── INFORMATION

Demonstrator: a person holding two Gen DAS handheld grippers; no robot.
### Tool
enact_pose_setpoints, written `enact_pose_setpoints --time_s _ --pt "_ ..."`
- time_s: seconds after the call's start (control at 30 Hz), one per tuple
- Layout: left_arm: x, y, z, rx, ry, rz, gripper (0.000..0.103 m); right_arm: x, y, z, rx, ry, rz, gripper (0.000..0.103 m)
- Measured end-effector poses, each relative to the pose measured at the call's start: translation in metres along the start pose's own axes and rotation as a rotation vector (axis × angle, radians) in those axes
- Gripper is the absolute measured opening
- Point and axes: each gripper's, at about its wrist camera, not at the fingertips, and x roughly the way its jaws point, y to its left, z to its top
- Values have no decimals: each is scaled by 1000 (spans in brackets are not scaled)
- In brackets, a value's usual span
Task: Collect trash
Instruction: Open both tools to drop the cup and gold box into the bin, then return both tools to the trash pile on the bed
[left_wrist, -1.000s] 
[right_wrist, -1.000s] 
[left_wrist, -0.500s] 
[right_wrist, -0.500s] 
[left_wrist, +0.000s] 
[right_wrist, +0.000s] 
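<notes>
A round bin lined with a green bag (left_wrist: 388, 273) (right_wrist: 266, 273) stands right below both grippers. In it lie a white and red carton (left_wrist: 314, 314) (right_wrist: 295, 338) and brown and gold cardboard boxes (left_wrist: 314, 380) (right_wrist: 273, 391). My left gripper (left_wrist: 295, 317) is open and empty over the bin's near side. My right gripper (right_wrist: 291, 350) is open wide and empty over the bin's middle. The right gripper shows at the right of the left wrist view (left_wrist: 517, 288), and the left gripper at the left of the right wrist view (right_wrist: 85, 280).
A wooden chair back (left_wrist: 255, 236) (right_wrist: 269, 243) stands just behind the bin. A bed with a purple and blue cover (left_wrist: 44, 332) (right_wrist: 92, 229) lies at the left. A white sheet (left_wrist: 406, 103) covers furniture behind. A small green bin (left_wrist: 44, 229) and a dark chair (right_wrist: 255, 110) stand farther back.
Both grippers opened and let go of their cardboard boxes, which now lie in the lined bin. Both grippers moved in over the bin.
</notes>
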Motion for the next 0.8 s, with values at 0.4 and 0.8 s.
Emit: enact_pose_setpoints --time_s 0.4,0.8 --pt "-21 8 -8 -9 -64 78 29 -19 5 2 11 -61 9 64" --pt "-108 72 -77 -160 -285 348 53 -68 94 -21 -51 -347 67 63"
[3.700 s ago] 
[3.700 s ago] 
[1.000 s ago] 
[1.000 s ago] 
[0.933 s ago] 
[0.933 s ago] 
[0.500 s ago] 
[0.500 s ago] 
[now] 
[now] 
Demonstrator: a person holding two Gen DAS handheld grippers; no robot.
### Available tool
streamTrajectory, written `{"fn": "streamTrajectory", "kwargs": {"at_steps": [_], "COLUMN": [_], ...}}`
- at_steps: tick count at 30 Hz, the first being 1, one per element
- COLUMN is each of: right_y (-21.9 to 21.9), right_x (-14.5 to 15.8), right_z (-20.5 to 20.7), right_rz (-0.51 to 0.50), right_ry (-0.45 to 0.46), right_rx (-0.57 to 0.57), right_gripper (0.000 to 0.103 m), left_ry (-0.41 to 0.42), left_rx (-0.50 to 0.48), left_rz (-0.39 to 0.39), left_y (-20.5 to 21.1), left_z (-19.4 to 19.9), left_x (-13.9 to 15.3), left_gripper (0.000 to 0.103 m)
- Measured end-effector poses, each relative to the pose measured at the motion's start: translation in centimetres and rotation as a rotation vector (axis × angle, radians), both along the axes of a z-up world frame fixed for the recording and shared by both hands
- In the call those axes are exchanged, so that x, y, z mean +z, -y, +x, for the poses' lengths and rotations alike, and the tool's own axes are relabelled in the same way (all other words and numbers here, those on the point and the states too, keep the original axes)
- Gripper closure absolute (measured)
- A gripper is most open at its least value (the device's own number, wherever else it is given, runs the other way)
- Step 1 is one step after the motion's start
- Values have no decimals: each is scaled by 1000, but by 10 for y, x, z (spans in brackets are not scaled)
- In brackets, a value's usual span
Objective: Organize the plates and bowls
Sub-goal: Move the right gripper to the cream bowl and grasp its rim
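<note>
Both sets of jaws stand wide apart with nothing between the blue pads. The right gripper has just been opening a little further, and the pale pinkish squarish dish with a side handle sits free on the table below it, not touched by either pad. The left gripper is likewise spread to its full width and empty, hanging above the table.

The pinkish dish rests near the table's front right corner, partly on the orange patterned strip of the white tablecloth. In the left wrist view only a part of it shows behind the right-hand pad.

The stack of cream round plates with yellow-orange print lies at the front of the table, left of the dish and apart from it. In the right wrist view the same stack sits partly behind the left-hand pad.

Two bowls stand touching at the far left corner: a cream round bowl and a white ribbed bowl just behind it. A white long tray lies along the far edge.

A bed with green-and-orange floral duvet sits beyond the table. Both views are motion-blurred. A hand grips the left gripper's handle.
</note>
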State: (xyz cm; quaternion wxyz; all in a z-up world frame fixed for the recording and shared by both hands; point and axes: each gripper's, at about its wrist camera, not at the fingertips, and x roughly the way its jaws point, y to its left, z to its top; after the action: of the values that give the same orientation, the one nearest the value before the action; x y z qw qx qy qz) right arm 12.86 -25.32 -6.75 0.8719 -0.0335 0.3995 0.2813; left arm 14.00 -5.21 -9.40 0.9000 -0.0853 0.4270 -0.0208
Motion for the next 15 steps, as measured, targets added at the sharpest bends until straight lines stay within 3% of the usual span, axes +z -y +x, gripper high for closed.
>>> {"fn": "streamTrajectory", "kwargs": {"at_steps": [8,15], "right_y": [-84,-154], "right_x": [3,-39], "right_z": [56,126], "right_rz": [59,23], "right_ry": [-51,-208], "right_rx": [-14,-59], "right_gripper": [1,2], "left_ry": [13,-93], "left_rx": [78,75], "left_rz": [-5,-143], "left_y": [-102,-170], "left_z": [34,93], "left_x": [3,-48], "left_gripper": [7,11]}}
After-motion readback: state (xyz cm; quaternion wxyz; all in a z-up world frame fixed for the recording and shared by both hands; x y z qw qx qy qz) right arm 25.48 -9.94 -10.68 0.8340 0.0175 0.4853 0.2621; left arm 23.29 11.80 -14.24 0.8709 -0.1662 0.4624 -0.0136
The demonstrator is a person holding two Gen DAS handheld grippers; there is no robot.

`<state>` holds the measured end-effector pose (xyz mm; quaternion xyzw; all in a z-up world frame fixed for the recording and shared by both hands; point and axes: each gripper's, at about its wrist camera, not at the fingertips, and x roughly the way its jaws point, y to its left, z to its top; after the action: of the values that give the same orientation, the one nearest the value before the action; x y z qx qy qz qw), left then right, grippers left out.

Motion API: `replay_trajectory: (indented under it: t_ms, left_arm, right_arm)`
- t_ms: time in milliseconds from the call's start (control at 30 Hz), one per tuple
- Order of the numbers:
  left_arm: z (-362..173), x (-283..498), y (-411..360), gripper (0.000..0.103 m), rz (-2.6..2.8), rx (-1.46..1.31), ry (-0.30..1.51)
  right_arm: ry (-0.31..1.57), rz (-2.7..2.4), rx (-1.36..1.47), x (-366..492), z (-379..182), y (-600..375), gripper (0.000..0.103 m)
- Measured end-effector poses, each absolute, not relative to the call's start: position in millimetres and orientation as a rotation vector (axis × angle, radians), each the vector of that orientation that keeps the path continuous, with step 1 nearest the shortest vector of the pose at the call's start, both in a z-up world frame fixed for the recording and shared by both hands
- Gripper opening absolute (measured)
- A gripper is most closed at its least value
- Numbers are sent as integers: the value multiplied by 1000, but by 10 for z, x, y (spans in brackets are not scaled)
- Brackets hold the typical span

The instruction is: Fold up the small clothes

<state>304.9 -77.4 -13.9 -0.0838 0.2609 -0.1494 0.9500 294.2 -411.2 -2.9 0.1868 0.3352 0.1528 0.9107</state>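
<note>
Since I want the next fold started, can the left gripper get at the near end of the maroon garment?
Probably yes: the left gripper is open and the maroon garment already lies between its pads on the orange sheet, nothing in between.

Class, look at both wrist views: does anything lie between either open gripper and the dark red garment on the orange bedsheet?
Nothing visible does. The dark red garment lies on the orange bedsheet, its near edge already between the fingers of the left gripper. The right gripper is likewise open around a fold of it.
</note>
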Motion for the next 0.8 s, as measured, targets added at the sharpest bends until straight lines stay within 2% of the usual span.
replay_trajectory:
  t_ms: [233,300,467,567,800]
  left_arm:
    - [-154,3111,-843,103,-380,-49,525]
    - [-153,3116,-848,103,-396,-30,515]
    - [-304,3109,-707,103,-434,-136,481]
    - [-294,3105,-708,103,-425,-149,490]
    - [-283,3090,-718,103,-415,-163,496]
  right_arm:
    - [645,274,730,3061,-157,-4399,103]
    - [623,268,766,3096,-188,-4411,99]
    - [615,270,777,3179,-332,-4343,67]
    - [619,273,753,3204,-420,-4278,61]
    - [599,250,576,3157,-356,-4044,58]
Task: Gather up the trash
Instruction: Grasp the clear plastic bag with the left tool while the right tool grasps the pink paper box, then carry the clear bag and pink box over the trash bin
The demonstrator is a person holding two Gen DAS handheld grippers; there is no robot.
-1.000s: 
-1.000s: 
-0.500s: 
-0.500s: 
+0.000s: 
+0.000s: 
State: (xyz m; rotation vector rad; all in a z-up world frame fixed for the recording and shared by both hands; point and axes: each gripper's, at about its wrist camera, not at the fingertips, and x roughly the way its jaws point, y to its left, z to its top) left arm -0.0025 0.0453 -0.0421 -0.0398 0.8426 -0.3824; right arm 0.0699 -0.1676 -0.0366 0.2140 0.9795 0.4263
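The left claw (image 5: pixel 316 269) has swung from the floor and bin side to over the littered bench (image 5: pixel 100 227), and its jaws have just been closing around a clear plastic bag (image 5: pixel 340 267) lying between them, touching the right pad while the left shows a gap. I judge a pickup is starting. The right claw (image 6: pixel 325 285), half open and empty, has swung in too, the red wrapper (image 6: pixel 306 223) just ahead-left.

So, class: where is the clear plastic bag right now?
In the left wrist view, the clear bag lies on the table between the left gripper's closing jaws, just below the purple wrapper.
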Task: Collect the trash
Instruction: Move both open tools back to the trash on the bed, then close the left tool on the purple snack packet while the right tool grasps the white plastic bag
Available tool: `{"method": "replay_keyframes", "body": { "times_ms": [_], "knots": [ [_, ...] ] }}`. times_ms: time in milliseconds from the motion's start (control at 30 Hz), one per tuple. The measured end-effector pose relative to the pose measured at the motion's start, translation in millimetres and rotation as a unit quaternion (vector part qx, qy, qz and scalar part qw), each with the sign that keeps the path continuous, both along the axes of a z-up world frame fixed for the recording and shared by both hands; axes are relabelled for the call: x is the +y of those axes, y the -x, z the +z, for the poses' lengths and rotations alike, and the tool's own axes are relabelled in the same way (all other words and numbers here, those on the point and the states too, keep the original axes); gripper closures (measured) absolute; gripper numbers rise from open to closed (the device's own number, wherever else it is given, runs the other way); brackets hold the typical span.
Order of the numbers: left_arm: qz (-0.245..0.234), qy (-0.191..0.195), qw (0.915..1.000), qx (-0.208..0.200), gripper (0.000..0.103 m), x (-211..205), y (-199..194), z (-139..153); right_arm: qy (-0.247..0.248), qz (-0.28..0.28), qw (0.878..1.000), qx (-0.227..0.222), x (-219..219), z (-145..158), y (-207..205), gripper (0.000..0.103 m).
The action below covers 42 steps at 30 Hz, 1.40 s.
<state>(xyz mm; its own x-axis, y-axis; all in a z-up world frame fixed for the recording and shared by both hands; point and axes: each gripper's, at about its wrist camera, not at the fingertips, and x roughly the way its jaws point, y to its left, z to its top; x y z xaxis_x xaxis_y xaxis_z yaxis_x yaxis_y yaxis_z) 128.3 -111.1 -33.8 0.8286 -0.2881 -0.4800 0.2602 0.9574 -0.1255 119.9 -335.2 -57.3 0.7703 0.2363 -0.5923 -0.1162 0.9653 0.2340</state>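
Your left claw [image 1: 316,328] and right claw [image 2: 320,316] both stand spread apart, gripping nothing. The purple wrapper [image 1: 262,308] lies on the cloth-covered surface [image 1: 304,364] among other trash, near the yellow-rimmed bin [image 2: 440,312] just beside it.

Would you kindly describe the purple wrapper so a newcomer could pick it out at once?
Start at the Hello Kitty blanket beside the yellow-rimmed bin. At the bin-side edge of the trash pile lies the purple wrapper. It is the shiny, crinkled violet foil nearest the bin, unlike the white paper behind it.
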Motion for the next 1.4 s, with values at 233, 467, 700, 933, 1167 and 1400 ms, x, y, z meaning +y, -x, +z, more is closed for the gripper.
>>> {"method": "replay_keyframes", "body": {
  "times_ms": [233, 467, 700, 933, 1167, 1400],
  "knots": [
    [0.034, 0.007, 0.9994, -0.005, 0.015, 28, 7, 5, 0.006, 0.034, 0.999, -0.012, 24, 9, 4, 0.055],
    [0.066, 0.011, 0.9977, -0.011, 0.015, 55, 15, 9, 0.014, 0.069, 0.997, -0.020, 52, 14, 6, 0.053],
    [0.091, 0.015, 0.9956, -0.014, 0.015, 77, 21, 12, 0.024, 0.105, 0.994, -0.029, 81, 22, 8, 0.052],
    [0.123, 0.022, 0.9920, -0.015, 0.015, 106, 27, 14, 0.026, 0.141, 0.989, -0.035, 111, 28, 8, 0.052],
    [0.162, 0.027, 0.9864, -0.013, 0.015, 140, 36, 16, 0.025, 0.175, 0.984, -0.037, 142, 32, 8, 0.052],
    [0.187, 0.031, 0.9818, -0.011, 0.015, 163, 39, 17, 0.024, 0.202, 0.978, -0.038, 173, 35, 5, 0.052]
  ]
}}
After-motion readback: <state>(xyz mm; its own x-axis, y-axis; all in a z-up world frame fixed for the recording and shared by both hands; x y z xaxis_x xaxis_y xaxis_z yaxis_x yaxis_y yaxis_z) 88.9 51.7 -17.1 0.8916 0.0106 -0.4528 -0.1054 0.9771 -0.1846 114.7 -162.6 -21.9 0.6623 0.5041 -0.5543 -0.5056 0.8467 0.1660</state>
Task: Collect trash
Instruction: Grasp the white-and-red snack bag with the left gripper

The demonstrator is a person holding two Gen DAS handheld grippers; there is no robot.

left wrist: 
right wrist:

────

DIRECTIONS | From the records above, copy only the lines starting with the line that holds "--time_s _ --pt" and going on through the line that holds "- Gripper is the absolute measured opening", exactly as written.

WRITTEN RESPONSE |
enact_pose_setpoints, written `enact_pose_setpoints --time_s _ --pt "_ ..."`
- time_s: seconds after the call's start (control at 30 Hz), one per tuple
- Layout: left_arm: x, y, z, rx, ry, rz, gripper (0.000..0.103 m); right_arm: x, y, z, rx, ry, rz, gripper (0.000..0.103 m)
- Measured end-effector poses, each relative to the pose measured at the call's start: translation in metres along the start pose's own axes and rotation as a rotation vector (axis × angle, radians) in those axes
- Gripper is the absolute measured opening

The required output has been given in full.